### [What you have to do]
Return each line of the data below verbatim; pictures are to be left out.

□ □ □ □ □ □ □

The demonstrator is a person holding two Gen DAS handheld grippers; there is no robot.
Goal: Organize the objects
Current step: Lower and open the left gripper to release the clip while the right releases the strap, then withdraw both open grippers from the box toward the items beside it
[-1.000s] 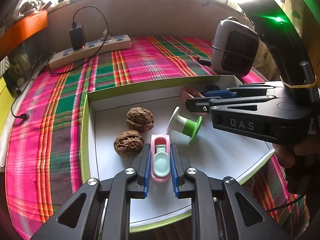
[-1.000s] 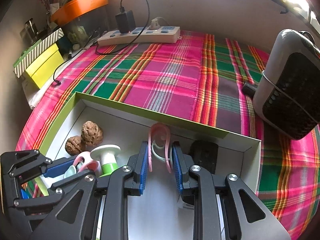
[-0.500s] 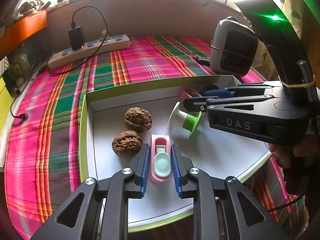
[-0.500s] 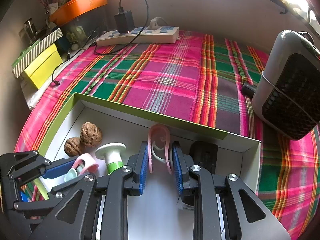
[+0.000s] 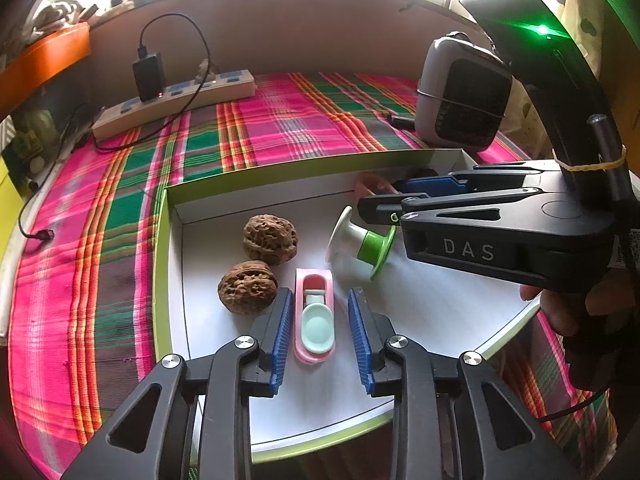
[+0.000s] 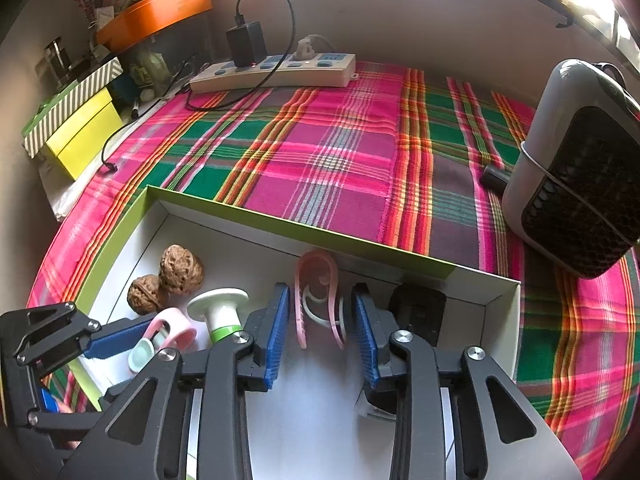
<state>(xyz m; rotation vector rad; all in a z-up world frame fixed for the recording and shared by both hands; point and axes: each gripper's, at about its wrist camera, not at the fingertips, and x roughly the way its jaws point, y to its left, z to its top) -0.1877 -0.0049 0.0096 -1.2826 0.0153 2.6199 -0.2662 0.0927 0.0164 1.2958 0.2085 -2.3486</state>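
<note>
A shallow white box with a green rim (image 5: 162, 240) (image 6: 280, 224) holds the objects. In the left wrist view my left gripper (image 5: 320, 336) is open, its blue pads on either side of a pink and mint clip (image 5: 315, 316) lying flat on the box floor, clear of both pads. Two walnuts (image 5: 270, 234) (image 5: 247, 286) lie just left of it. A white and green spool (image 5: 360, 240) lies on its side. In the right wrist view my right gripper (image 6: 322, 332) is open around a pink clip (image 6: 318, 280) that stands on edge. A black object (image 6: 418, 312) sits in the box corner.
The box rests on a pink and green plaid cloth (image 6: 340, 152). A power strip with a black charger (image 6: 276, 68) lies at the back. A small grey heater (image 6: 580, 168) stands at the right. Yellow and striped boxes (image 6: 76, 120) sit at the far left.
Both grippers have opened. The left one let go of the pink and mint clip, the right one let go of the standing pink clip. Both clips stay in the box.
</note>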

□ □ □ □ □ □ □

### [Exercise response]
The demonstrator is a person holding two Gen DAS handheld grippers; there is no robot.
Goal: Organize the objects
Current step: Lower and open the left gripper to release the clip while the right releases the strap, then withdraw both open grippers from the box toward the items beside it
[-1.000s] 
[-1.000s] 
[-0.500s] 
[-0.500s] 
[+0.000s] 
[+0.000s] 
<state>(xyz m; rotation vector rad; all in a z-up world frame fixed for the recording and shared by both hands; point and axes: each gripper's, at about its wrist camera, not at the fingertips, and x roughly the way its jaws point, y to its left, z to its top) -0.1877 -0.0049 0.0096 -1.2826 0.0153 2.6199 -0.2662 0.0927 0.0164 1.2958 0.2085 -2.3486</state>
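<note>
A shallow white box with a green rim (image 5: 162, 240) (image 6: 280, 224) holds the objects. In the left wrist view my left gripper (image 5: 320, 336) is open, its blue pads on either side of a pink and mint clip (image 5: 315, 316) lying flat on the box floor, clear of both pads. Two walnuts (image 5: 270, 234) (image 5: 247, 286) lie just left of it. A white and green spool (image 5: 360, 240) lies on its side. In the right wrist view my right gripper (image 6: 322, 332) is open around a pink clip (image 6: 318, 280) that stands on edge. A black object (image 6: 418, 312) sits in the box corner.
The box rests on a pink and green plaid cloth (image 6: 340, 152). A power strip with a black charger (image 6: 276, 68) lies at the back. A small grey heater (image 6: 580, 168) stands at the right. Yellow and striped boxes (image 6: 76, 120) sit at the far left.
Both grippers have opened. The left one let go of the pink and mint clip, the right one let go of the standing pink clip. Both clips stay in the box.
</note>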

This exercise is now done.